Un film come Pet (Carles Torrens 2016) è dichiaratamente destinato a passare inosservato. Fa parte di quello che chiamo cinema “medio”. Cinema cioè non marcatamente autoriale, né spiccatamente di genere. Non un capolavoro, né una perla così trash da ambire al cult. Semplicemente medio, a nutrire quella folta schiera di produzioni disseminate fra le piattaforme di streaming. Un cinema che “fa numero”. Un cinema che fa ciccia, per intenderci.

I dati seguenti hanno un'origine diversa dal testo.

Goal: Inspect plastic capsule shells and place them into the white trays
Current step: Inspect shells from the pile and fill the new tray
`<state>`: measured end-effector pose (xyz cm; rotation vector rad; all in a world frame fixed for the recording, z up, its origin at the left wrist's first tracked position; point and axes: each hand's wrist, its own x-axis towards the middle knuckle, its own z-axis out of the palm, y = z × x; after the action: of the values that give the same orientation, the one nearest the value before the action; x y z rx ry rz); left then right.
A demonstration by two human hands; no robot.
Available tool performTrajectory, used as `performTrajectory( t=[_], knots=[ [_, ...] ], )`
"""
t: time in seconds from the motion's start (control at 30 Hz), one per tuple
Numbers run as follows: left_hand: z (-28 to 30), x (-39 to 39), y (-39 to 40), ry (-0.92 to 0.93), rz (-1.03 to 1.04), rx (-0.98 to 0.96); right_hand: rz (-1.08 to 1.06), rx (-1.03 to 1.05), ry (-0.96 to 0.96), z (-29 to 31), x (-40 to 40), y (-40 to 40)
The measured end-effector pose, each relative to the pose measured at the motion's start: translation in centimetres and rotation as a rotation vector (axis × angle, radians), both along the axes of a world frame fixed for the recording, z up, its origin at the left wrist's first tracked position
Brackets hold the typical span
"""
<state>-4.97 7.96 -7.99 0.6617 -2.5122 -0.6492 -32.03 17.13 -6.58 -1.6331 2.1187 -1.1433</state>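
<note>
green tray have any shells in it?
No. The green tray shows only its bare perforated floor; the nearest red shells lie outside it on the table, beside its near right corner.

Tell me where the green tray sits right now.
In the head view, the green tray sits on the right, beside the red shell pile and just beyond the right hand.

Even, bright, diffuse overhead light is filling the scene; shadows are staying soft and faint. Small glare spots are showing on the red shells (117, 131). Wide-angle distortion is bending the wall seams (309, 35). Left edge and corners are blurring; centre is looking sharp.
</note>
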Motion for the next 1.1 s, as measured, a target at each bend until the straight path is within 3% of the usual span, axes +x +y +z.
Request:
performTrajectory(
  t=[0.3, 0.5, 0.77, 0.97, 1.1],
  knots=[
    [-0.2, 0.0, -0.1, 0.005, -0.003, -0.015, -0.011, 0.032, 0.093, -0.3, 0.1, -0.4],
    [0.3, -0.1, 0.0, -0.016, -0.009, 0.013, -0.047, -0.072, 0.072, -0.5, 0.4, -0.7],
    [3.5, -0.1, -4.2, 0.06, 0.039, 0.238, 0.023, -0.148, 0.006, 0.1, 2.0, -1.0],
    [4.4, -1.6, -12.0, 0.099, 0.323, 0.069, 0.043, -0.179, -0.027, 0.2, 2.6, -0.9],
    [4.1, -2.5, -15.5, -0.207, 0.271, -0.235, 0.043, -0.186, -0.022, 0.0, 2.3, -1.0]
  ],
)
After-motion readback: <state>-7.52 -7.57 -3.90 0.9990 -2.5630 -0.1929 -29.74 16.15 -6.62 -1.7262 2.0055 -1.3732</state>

Ho sostenuto già in alcune sedi, e ho intenzione di farne un discorso più scientificamente solido, che ritengo il cinema medio di grande importanza, e oggi ampiamente sottostimato. Al suo interno si trovano, appunto, film sfidanti, che ci chiedono di essere guardati con un occhio più attento. Film da cui significati interessanti possono emergere, senza che questi siano preventivamente “apparecchiati” da battage pubblicitari enormi, o da un apparato estetico che parla – in un certo senso – da sé. È chiaro, è un lavoro faticoso, e molto cinema medio è per davvero poco interessante. Ma a frugare un po’ qualcosa di buono si può recuperare.

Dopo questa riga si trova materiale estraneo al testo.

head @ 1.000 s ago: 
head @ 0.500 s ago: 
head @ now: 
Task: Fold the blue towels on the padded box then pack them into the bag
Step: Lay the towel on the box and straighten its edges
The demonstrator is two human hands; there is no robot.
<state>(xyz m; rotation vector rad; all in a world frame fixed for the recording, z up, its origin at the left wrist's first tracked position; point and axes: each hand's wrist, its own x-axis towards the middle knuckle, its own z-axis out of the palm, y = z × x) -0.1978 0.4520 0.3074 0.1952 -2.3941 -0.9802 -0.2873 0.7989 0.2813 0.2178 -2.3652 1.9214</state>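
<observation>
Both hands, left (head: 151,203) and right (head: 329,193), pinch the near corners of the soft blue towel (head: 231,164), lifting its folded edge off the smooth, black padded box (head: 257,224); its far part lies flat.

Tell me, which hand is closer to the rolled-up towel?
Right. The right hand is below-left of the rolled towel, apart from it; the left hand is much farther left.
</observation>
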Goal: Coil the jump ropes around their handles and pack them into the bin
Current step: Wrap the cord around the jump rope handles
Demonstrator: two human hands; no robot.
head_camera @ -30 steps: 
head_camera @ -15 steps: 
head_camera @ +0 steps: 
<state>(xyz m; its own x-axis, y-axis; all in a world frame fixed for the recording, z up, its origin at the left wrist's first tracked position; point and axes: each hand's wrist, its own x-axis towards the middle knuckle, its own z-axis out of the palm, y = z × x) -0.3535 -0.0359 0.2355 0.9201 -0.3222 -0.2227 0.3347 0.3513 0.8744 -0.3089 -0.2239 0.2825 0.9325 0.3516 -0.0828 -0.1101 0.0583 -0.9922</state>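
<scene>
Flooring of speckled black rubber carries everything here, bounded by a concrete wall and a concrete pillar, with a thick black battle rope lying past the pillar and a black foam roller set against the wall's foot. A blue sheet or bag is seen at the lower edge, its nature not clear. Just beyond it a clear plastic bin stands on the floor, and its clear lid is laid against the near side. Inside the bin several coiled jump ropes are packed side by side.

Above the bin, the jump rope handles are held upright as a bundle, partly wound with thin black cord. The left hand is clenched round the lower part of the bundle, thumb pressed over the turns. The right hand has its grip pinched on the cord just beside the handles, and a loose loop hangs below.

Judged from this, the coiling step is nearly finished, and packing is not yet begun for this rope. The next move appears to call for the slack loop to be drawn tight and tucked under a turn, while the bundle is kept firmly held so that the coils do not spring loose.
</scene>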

Penso appunto a Pet. Qui abbiamo un Dominic Monaghan, come sempre nel ruolo del cane bastonato (vengono subito in mente Lost e il Signore degli anelli, ovviamente), che rapisce una giovane donna e la chiude in una gabbia. Ci sembra che sia per via di un rifiuto, ma poi scopriamo che in realtà è lei la vera sadica, e i ruoli si ribaltano. Niente di nuovo, mi si dirà, ma il film, specie sul finale, rivela una crudeltà che solo nel cinema medio si può trovare. Se nel mainstream, tendenzialmente, avremmo assistito a un finale conciliante, messo lì per chiudere la baracca (e, attenzione, con conciliante non intendo necessariamente un lieto fine), qui, nel comfort della medietà, è possibile esplorare soluzioni diverse. Ad esempio è possibile proporre un’idea perversa che vede il male come una manifestazione incurabile di certi esseri umani, nonostante tutti gli sforzi, e la tossicità di certe relazioni come un baratro da cui semplicemente non si esce.
Il finale di Pet, se hai ingaggiato con il film un certo tipo di relazione emotiva, ti fa rimanere male. E se sei in cerca di cinema eterodosso, paradossalmente ciò ti fa rimanere bene.
C’è un posto, nel grande empireo del cinema, per i Leos Carax e gli Ulrich Seidl, così come per i pomodori assassini di John DeBello. Nel mezzo, qua e là, timidamente, ci sono dei Pet, gatti randagi addormentati sotto le auto di notte, che aspettano solo le nostre coccole. Che aspettano solo di esser veduti, per regalarci il loro timido miagolio.